Start of Entries supplied

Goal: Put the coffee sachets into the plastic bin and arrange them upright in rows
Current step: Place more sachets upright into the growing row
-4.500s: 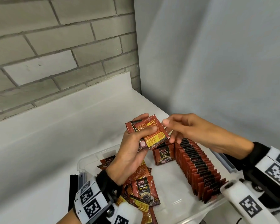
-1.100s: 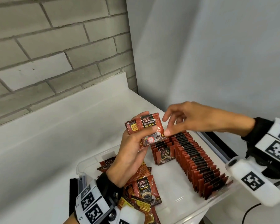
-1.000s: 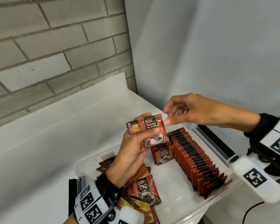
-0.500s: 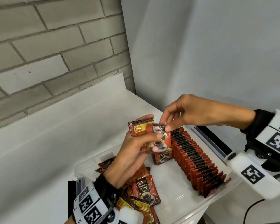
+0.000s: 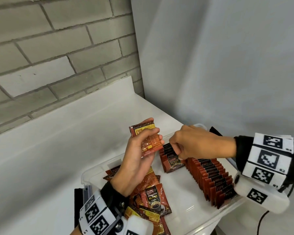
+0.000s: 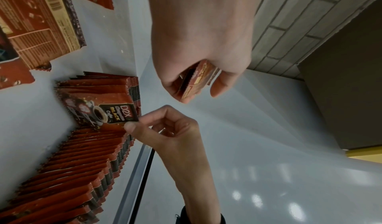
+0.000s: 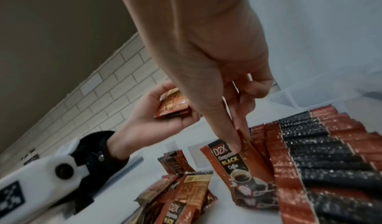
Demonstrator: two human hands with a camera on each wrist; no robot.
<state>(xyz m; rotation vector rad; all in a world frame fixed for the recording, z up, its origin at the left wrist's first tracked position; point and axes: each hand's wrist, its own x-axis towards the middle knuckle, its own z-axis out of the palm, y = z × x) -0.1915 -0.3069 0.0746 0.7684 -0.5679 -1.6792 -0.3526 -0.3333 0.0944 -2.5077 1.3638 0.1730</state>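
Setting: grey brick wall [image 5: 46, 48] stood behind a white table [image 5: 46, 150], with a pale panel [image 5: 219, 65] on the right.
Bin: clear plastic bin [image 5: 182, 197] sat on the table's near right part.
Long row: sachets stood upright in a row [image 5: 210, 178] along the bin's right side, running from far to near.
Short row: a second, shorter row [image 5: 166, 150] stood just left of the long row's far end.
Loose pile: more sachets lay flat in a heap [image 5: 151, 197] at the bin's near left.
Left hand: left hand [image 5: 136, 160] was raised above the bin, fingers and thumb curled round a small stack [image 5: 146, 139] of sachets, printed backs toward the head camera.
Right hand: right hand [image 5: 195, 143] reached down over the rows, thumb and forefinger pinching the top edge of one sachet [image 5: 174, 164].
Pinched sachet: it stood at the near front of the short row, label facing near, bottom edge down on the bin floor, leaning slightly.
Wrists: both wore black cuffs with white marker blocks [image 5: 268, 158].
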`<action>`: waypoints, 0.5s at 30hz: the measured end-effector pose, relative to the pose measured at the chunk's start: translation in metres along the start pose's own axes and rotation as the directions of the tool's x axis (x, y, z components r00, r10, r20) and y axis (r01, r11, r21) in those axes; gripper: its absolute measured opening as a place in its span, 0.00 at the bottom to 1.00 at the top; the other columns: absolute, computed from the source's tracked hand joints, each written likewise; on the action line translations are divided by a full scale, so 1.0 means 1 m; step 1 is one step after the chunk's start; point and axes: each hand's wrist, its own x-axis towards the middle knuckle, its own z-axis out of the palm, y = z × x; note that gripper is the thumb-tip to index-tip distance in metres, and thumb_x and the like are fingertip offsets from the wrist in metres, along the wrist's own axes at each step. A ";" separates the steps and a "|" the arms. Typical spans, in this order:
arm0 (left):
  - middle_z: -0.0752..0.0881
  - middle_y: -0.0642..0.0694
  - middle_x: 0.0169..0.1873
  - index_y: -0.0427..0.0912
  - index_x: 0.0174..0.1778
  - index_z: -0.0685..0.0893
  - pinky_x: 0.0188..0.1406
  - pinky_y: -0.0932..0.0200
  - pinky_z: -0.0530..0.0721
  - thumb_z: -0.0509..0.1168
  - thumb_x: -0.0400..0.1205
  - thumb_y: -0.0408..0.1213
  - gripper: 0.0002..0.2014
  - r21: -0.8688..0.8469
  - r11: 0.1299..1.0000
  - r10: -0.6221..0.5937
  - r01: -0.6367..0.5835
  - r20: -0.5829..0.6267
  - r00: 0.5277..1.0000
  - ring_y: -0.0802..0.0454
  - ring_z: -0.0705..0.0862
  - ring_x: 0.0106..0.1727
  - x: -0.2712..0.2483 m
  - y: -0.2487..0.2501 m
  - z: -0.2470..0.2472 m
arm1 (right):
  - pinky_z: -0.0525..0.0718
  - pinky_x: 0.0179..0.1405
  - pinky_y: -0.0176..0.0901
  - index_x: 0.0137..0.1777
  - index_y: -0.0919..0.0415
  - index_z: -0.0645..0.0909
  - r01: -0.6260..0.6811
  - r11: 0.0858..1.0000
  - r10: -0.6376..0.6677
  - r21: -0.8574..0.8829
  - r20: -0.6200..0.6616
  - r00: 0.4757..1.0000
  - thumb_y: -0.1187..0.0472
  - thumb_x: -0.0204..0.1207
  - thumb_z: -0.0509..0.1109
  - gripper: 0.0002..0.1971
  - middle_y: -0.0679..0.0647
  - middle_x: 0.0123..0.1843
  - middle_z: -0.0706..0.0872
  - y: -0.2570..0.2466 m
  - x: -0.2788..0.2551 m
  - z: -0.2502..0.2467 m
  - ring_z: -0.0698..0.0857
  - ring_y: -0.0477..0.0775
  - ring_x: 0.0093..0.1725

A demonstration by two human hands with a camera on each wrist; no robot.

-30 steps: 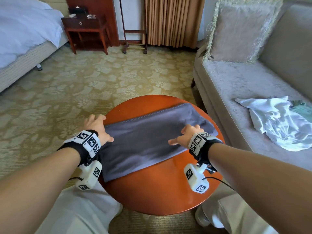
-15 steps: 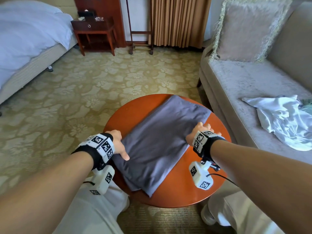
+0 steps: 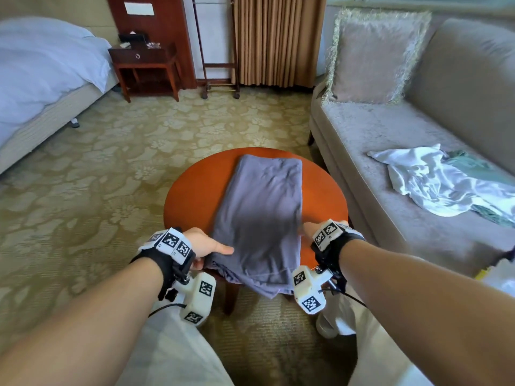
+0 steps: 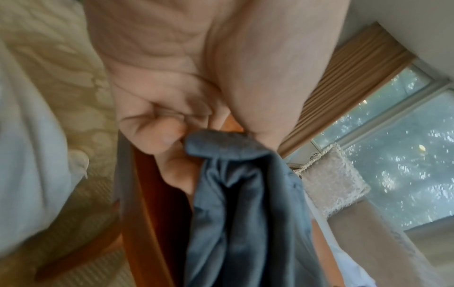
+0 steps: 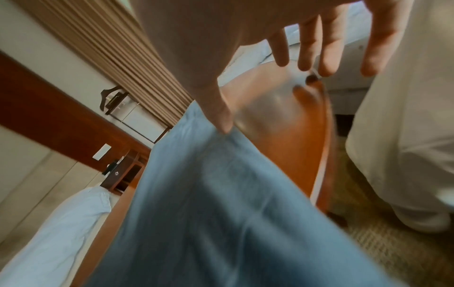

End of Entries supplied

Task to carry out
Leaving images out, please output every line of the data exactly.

Exercise output
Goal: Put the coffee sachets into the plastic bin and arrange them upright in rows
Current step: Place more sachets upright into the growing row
-4.500s: 
-1.100s: 
-1.000s: 
-0.500s: 
+0.000s: 
+0.000s: 
+0.000s: 
Demonstrator: two human hands with a camera on each wrist; no robot.
<state>(xyz m; rotation vector rad; all in a world frame fixed for the recording, z up, its origin at the left wrist's first tracked position; point and axes: each hand's wrist, its own x-axis towards the middle knuckle, its own z-axis out of the palm, y = z × x) -0.1915 -0.3069 0.0746 0.7684 -0.5679 -1.6792 -0.3526 -0.3333 0.0944 -2.5077 1.3638 0.1730</state>
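Setting: grey brick wall [image 5: 46, 48] stood behind a white table [image 5: 46, 150], with a pale panel [image 5: 219, 65] on the right.
Bin: clear plastic bin [image 5: 182, 197] sat on the table's near right part.
Long row: sachets stood upright in a row [image 5: 210, 178] along the bin's right side, running from far to near.
Short row: a second, shorter row [image 5: 166, 150] stood just left of the long row's far end.
Loose pile: more sachets lay flat in a heap [image 5: 151, 197] at the bin's near left.
Left hand: left hand [image 5: 136, 160] was raised above the bin, fingers and thumb curled round a small stack [image 5: 146, 139] of sachets, printed backs toward the head camera.
Right hand: right hand [image 5: 195, 143] reached down over the rows, thumb and forefinger pinching the top edge of one sachet [image 5: 174, 164].
Pinched sachet: it stood at the near front of the short row, label facing near, bottom edge down on the bin floor, leaning slightly.
Wrists: both wore black cuffs with white marker blocks [image 5: 268, 158].
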`<action>`: waypoints, 0.5s at 30hz: the measured end-effector pose, relative to the pose measured at the chunk's start: translation in metres along the start pose's own axes and rotation as the directions of the tool's x axis (x, y, z components r00, r10, r20) and y axis (r01, r11, r21) in those axes; gripper: its absolute measured opening as a place in its span, 0.00 at the bottom to 1.00 at the top; the other columns: absolute, computed from the source's tracked hand joints, each written likewise; on the action line translations are divided by a full scale, so 1.0 means 1 m; step 1 is one step after the chunk's start; point and axes: each hand's wrist, its own x-axis towards the middle knuckle, its own z-axis out of the palm, y = z × x; note that gripper is the thumb-tip to index-tip distance in metres, and thumb_x and the like are fingertip offsets from the wrist in metres, along the wrist's own axes at each step. A ";" separates the steps and a "|" the arms. Typical spans, in this order:
arm0 (left):
  - middle_z: -0.0752..0.0881
  - middle_y: -0.0642..0.0694
  - middle_x: 0.0169..0.1873
  - index_y: -0.0427..0.0912
  - index_x: 0.0174..0.1778
  - index_z: -0.0685..0.0893
  - pinky_x: 0.0188..0.1406
  - pinky_y: -0.0932..0.0200
  - pinky_z: -0.0530..0.0721
  - thumb_z: -0.0509..0.1168
  - thumb_x: -0.0400..0.1205
  - thumb_y: -0.0408..0.1213
  - gripper: 0.0002..0.2014
  - r21: -0.8688..0.8469
  - r11: 0.1299..1.0000
  - r10: -0.6221..0.5937
  - r01: -0.6367..0.5835
  - r20: -0.5829..0.6267
  - r00: 0.5277..1.0000
  - ring_y: -0.0802..0.0454
  - ring_z: -0.0705..0.0862
  - ring_x: 0.0106..0.1727
  - x: -0.2712..0.2483 m
  - y: -0.2487..0.2501 m
  - z: -0.2470..0.2472 m
arm1 (right):
  - pinky_z: -0.0525..0.0718
  - pinky_x: 0.0179..0.1405
  - pinky_y: -0.0176..0.0901
  - index_x: 0.0137..0.1777
  - index_y: -0.0919..0.0415
  - index_z: -0.0645..0.0909
  - r01: -0.6260..0.6811
  - r11: 0.0858..1.0000
  - r10: -0.6376..0.6677
  - r21: -0.8574..0.8829
  - r20: -0.6200..0.6616
  - r00: 0.4757..1.0000
  - thumb_y: -0.1187..0.0472
  - thumb_x: -0.0204..0.1207
  - thumb_z: -0.0509..0.1109
  - gripper: 0.0002..0.1971
  - middle_y: -0.0679..0.0647
  - middle_x: 0.0123..0.1843
  - middle_z: -0.0706..0.0872
  - y: -0.2570..0.2466 m
  - x: -0.2788..0.2551 m
  - z: -0.2502..0.2467 m
  - ring_z: -0.0698..0.0857
  - ring_y: -0.0477..0.0775
  - ring_x: 0.0093..0.1725

A demonstration by two human hands with a camera on each wrist; no robot.

-30 steps: 
-15 steps: 
+0 steps: 
+0 steps: 
+0 steps: 

This concludes the answer to the exercise.